• About this task:
Recreate the listing that follows line for line, without pictures.

╭──

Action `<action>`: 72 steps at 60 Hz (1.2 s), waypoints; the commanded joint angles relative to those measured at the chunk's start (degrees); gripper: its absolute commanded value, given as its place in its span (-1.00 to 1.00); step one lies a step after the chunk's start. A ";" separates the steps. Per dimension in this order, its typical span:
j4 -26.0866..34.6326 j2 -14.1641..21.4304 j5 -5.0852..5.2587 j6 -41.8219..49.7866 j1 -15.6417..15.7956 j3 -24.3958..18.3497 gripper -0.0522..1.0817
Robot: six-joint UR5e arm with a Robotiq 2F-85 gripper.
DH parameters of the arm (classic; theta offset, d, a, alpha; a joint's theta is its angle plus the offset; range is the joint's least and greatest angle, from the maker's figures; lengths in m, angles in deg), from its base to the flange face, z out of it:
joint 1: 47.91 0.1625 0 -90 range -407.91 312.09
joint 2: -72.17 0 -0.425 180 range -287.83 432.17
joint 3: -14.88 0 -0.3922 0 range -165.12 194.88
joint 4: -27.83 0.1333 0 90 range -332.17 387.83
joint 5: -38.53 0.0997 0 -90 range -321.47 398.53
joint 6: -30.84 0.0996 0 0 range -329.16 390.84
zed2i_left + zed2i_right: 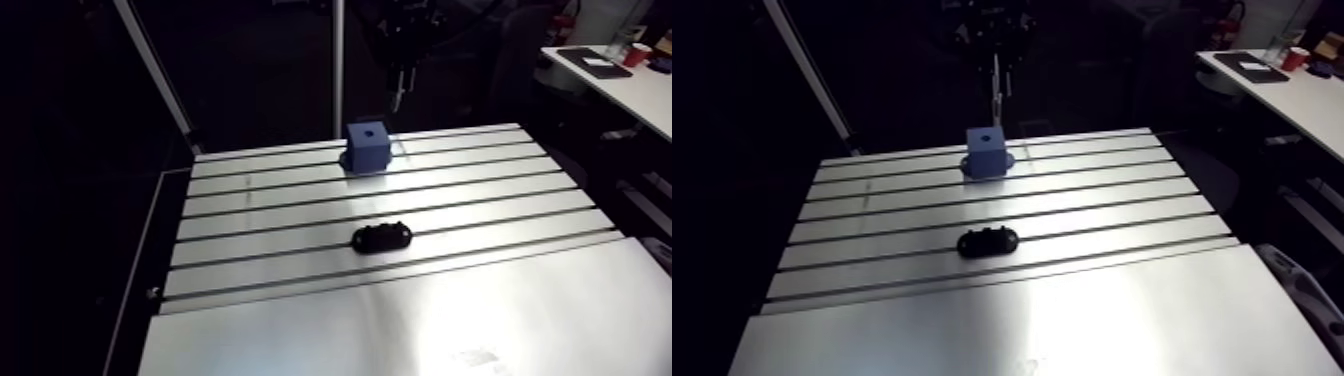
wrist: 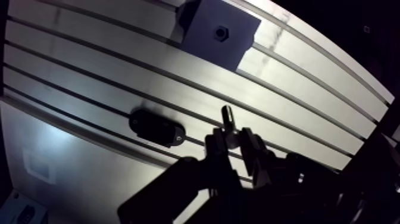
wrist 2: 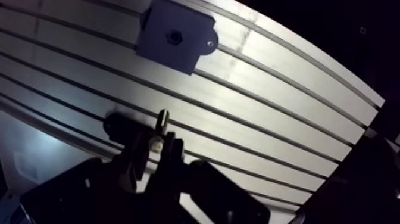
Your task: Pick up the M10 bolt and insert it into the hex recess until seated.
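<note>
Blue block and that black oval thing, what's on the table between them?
Nothing: between the blue block and the black oval piece there is only bare slotted table, seen plainly in the arm view.

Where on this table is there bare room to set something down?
Free: the smooth aluminium sheet on the near side of the black oval holder; the slotted strips either side of that holder; the band between it and the blue block with the hex recess. Tightest around the blue block, near which the tool gripping the metal bolt hangs.
</note>
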 commanded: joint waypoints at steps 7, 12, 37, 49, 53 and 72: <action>0.58 -1.91 -0.16 -2.89 0.63 -0.68 0.67; 0.34 -2.46 -0.25 -2.82 0.64 -0.83 0.67; 0.73 -6.36 -0.26 -3.76 2.13 -5.79 0.67; 2.22 -8.29 -1.25 -3.77 2.81 -8.10 0.67; 2.32 -9.05 -1.79 -3.70 3.01 -8.65 0.67; 2.49 -10.34 -1.93 -3.60 3.36 -9.60 0.67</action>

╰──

• Task result:
Action `<action>`: 72 steps at 60 Hz (1.2 s), waypoints; the commanded joint angles relative to those measured at the chunk's start (degrees); gripper: its absolute commanded value, given as its place in its span (-1.00 to 1.00); step one lies a step after the chunk's start. A ";" separates the steps. Per dimension in this order, its typical span:
j4 -26.0866..34.6326 j2 -14.1641..21.4304 j5 -5.0852..5.2587 j6 -41.8219..49.7866 j1 -15.6417..15.7956 j3 -24.3958..18.3497 gripper -0.0522..1.0817
Robot: six-joint UR5e arm with a Robotiq 2F-85 gripper.
DH parameters of the arm (classic; theta offset, d, a, alpha; a joint's theta is its angle plus the offset; range is the joint's least and greatest angle, from the maker's figures; lengths in m, angles in deg), from its base to the flange face, z out of it:
joint 1: 47.91 0.1625 0 -90 range -407.91 312.09
joint 2: -72.17 0 -0.425 180 range -287.83 432.17
joint 3: -14.88 0 -0.3922 0 range -165.12 194.88
joint 4: -27.83 0.1333 0 90 range -332.17 387.83
joint 5: -38.53 0.0997 0 -90 range -321.47 398.53
joint 6: -30.84 0.0996 0 0 range -329.16 390.84
zed2i_left + zed2i_right: 
wrist: 
wrist 2: 
Your task: Pick up the M10 bolt and insert it into the hex recess until seated.
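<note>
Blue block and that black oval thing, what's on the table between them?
Nothing: between the blue block and the black oval piece there is only bare slotted table, seen plainly in the arm view.

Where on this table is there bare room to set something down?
Free: the smooth aluminium sheet on the near side of the black oval holder; the slotted strips either side of that holder; the band between it and the blue block with the hex recess. Tightest around the blue block, near which the tool gripping the metal bolt hangs.
</note>
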 commanded: joint waypoints at steps 7, 12, 37, 49, 53 and 72: <action>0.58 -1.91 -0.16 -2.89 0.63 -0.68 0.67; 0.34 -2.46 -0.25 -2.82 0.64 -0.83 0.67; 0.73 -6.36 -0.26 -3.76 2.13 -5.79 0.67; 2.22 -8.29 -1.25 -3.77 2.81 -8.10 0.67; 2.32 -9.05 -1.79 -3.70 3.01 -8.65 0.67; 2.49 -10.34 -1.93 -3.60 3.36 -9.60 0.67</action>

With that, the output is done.